**About this exercise**
Transcribe the stretch of entries below from the line with "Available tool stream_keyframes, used" through the line with "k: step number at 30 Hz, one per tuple", exactly and with both ends included; leave out all other lines.

**Available data**
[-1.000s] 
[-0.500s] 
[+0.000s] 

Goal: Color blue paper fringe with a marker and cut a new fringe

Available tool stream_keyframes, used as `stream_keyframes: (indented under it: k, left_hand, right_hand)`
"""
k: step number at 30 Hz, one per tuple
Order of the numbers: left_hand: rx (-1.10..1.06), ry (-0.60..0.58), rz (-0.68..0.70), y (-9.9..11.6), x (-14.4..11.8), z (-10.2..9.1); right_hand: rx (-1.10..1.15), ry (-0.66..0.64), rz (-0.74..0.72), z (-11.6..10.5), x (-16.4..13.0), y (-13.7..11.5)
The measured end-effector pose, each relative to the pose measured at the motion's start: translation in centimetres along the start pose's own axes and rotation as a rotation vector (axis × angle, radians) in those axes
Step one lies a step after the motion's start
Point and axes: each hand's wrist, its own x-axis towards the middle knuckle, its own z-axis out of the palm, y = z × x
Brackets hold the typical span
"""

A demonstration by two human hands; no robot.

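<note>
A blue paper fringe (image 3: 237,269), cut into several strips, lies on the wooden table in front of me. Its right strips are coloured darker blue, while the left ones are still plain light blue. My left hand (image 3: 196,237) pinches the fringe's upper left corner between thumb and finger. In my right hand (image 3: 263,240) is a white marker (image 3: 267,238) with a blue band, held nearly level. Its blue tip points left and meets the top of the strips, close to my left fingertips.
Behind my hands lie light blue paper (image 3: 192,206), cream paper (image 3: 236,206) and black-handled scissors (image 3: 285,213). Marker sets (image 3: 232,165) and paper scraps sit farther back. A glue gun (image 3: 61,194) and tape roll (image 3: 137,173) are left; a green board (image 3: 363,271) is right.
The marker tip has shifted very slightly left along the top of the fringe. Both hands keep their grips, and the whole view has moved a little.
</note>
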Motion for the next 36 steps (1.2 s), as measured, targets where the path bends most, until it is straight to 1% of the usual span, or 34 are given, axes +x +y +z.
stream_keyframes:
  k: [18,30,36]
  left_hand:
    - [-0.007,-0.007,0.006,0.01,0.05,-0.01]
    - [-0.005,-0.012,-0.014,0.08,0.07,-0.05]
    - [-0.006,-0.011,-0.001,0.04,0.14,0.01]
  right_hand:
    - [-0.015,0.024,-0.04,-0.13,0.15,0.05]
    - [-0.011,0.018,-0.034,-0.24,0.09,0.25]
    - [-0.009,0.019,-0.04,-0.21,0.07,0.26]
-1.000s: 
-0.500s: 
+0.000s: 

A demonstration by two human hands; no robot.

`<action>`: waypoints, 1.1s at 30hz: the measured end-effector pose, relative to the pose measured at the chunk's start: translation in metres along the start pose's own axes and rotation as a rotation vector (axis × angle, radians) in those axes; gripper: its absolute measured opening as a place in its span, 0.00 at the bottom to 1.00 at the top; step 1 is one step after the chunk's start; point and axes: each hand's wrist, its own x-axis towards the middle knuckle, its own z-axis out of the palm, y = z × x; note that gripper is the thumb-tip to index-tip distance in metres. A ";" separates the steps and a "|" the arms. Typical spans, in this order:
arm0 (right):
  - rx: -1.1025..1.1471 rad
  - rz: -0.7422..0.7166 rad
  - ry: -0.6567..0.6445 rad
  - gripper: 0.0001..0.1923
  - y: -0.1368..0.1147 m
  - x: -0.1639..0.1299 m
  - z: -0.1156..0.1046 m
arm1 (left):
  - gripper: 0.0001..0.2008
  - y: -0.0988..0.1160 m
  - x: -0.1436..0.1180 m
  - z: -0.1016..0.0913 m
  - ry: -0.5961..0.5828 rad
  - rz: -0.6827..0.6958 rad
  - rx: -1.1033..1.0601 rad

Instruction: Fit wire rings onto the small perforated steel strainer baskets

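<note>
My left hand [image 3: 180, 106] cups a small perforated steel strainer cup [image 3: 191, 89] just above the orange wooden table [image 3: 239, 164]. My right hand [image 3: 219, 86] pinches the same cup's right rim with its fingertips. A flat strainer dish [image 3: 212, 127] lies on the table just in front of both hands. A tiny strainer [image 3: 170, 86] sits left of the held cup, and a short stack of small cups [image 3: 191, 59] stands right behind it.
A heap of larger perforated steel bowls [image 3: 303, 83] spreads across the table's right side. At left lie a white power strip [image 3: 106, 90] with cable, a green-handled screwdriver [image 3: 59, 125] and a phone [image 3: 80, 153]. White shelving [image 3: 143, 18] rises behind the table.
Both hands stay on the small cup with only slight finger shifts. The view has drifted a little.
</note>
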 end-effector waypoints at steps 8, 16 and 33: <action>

**Result of the exercise**
Available tool stream_keyframes, used as `stream_keyframes: (indented under it: k, left_hand, right_hand)`
"""
k: step number at 30 Hz, one per tuple

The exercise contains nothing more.